### [Task]
Starting with the first line and ending with the line that holds "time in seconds", repeat the material exactly.
Start of Block
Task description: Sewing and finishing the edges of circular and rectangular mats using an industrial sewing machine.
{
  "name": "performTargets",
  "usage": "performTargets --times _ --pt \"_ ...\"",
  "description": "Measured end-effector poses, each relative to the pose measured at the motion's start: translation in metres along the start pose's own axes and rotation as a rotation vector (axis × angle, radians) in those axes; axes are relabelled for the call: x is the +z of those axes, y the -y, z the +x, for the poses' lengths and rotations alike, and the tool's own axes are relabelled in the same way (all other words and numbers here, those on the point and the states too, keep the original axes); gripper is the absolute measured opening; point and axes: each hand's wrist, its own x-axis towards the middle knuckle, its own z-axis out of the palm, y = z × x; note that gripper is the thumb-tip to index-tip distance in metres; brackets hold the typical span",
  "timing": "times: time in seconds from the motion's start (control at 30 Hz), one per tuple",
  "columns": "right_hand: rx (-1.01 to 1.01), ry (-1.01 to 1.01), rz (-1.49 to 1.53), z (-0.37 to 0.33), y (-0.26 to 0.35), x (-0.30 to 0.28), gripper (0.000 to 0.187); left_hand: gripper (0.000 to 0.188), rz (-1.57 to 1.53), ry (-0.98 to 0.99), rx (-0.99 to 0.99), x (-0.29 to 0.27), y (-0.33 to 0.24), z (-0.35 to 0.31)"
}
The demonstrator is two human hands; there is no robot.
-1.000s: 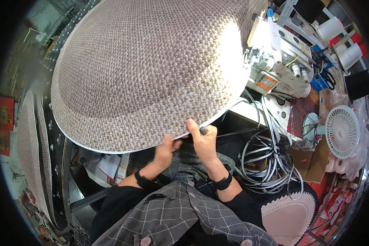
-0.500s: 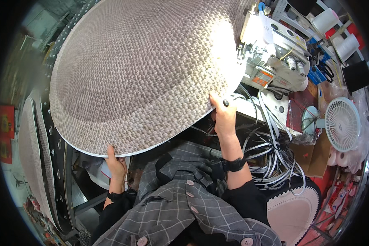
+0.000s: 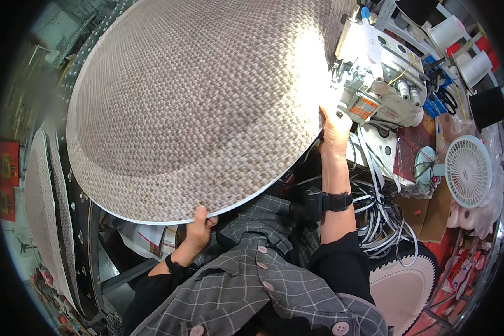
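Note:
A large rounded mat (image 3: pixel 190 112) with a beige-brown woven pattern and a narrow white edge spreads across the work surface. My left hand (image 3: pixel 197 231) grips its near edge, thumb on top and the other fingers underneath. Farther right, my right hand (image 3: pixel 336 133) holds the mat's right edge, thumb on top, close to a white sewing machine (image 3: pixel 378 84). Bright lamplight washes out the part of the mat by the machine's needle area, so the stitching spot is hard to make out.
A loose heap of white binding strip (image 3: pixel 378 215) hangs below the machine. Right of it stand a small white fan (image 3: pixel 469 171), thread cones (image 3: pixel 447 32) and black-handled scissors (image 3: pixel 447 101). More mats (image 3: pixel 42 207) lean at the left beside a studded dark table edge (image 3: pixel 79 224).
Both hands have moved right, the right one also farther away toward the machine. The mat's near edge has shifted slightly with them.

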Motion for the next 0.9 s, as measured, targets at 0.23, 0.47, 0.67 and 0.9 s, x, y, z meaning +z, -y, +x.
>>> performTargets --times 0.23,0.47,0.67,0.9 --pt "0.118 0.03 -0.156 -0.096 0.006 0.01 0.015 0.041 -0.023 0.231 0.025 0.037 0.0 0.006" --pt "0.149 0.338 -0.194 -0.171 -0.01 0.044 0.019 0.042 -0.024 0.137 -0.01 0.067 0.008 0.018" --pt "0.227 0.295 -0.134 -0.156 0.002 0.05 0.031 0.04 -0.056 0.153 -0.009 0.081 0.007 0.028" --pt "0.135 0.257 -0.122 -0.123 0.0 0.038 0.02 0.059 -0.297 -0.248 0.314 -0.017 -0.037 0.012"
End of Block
### [Response area]
Task description: Sewing and finishing the edges of circular and rectangular mats using an industrial sewing machine.
{
  "name": "performTargets",
  "usage": "performTargets --times _ --pt \"_ ...\"",
  "description": "Measured end-effector poses, each relative to the pose measured at the motion's start: translation in metres along the start pose's own axes and rotation as a rotation vector (axis × angle, radians) in those axes; axes are relabelled for the call: x is the +z of those axes, y the -y, z the +x, for the poses' lengths and rotations alike, and the tool's own axes are relabelled in the same way (all other words and numbers here, those on the point and the states too, keep the original axes); gripper is the absolute measured opening; point and axes: each hand's wrist, its own x-axis towards the middle knuckle, its own z-axis out of the palm, y = z × x; note that gripper is the thumb-tip to index-tip distance in metres; brackets hold the typical span",
  "timing": "times: time in seconds from the motion's start (control at 30 Hz), one per tuple",

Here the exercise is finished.